• Input data:
┄┄┄┄┄┄┄┄┄┄┄┄┄┄┄┄┄┄┄┄
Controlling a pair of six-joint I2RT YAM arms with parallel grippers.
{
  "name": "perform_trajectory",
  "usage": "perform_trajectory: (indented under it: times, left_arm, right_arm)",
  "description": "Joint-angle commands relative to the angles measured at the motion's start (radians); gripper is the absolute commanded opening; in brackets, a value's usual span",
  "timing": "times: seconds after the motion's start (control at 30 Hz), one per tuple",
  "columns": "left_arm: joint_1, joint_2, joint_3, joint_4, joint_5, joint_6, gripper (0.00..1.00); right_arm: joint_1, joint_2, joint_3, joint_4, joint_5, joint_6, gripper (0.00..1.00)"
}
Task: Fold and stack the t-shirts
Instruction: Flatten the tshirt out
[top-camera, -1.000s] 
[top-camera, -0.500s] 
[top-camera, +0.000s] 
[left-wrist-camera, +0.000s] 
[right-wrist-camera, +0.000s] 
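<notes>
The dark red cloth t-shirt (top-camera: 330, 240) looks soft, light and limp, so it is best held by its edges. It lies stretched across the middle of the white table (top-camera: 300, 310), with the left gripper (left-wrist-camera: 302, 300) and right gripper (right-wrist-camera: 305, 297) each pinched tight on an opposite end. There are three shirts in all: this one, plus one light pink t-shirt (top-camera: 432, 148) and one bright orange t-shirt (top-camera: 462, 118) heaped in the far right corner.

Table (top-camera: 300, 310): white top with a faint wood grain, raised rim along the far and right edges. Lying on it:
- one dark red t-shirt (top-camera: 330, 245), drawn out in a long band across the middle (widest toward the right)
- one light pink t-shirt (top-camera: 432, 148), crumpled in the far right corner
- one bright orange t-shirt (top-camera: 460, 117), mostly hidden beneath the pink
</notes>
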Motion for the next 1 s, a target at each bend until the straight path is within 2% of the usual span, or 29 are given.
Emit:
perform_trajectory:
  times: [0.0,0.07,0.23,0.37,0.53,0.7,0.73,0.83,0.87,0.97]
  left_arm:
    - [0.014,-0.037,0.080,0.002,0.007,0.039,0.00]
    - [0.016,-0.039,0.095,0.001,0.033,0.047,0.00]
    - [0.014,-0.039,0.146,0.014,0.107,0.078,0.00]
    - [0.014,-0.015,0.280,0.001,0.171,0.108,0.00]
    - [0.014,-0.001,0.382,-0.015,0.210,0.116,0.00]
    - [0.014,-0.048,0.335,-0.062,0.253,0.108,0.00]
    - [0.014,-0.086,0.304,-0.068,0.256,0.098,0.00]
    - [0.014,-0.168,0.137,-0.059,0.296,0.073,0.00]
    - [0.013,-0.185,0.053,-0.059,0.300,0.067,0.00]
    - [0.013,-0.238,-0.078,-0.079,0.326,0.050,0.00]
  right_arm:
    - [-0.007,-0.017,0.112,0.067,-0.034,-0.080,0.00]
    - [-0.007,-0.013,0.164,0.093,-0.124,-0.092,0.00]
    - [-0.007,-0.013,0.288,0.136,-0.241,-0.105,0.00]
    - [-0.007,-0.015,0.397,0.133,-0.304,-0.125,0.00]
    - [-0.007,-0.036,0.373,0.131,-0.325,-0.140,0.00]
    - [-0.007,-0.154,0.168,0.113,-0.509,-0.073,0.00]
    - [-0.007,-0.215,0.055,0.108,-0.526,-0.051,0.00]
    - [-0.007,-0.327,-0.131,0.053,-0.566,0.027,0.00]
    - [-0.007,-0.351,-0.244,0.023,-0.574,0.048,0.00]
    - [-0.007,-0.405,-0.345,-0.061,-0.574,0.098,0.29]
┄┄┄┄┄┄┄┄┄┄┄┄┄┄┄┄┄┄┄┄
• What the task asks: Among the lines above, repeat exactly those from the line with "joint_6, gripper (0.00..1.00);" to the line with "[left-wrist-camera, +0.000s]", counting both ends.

• Exercise response:
  "columns": "left_arm: joint_1, joint_2, joint_3, joint_4, joint_5, joint_6, gripper (0.00..1.00); right_arm: joint_1, joint_2, joint_3, joint_4, joint_5, joint_6, gripper (0.00..1.00)"
}
Task: Fold and stack the t-shirts
Instruction: Flatten the tshirt out
[top-camera, -1.000s] 
[top-camera, -0.500s] 
[top-camera, +0.000s] 
[left-wrist-camera, +0.000s] 

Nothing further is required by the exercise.